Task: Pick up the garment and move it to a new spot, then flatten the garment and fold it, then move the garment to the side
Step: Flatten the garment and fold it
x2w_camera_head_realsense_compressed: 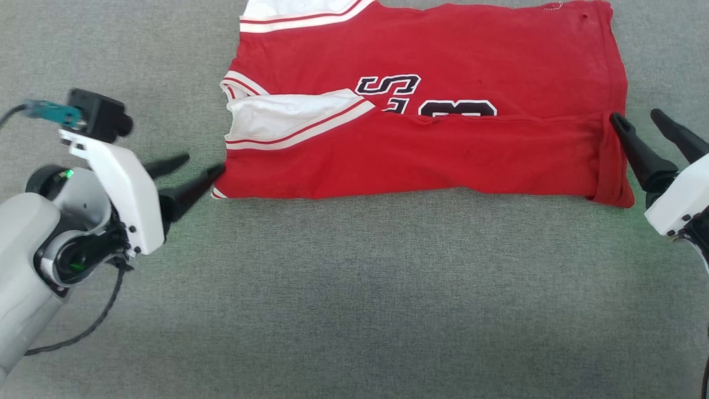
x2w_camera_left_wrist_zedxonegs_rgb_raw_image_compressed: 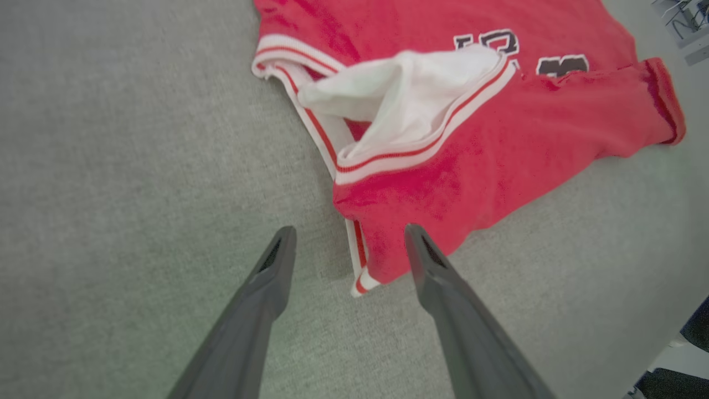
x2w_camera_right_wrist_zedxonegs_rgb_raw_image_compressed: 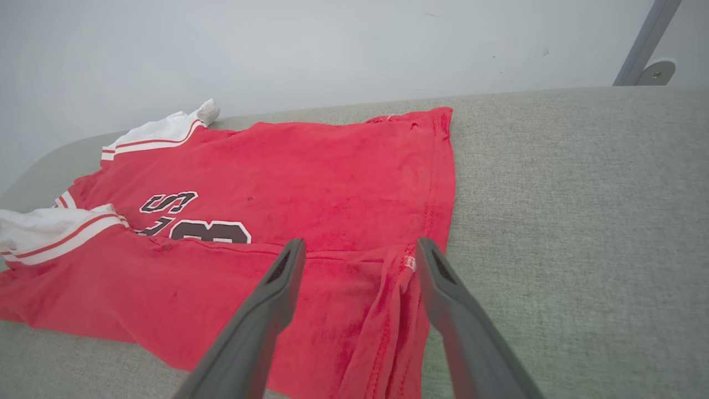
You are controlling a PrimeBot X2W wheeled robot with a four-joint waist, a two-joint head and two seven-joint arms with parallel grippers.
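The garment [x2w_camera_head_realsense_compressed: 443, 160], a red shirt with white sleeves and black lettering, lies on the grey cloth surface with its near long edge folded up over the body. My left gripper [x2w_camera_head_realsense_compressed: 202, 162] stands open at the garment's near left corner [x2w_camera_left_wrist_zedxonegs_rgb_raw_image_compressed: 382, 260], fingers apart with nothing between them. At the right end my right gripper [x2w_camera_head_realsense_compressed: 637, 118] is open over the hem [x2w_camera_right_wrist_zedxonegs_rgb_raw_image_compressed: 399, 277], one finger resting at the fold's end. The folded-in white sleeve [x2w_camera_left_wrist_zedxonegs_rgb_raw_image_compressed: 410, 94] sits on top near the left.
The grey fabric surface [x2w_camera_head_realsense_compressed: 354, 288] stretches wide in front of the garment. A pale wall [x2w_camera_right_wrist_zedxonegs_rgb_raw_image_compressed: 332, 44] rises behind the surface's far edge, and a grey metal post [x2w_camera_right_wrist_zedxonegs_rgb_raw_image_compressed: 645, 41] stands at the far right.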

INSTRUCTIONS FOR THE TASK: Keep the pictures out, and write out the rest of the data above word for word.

SOLUTION TO THIS EXERCISE:
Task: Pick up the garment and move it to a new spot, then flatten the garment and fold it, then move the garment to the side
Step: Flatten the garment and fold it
x2w_camera_head_realsense_compressed: 
x2w_camera_left_wrist_zedxonegs_rgb_raw_image_compressed: 
x2w_camera_right_wrist_zedxonegs_rgb_raw_image_compressed: 
You are controlling a PrimeBot X2W wheeled robot with a four-joint waist, a two-joint head and two seven-joint arms with parallel grippers.
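The garment [x2w_camera_head_realsense_compressed: 443, 160], a red shirt with white sleeves and black lettering, lies on the grey cloth surface with its near long edge folded up over the body. My left gripper [x2w_camera_head_realsense_compressed: 202, 162] stands open at the garment's near left corner [x2w_camera_left_wrist_zedxonegs_rgb_raw_image_compressed: 382, 260], fingers apart with nothing between them. At the right end my right gripper [x2w_camera_head_realsense_compressed: 637, 118] is open over the hem [x2w_camera_right_wrist_zedxonegs_rgb_raw_image_compressed: 399, 277], one finger resting at the fold's end. The folded-in white sleeve [x2w_camera_left_wrist_zedxonegs_rgb_raw_image_compressed: 410, 94] sits on top near the left.
The grey fabric surface [x2w_camera_head_realsense_compressed: 354, 288] stretches wide in front of the garment. A pale wall [x2w_camera_right_wrist_zedxonegs_rgb_raw_image_compressed: 332, 44] rises behind the surface's far edge, and a grey metal post [x2w_camera_right_wrist_zedxonegs_rgb_raw_image_compressed: 645, 41] stands at the far right.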

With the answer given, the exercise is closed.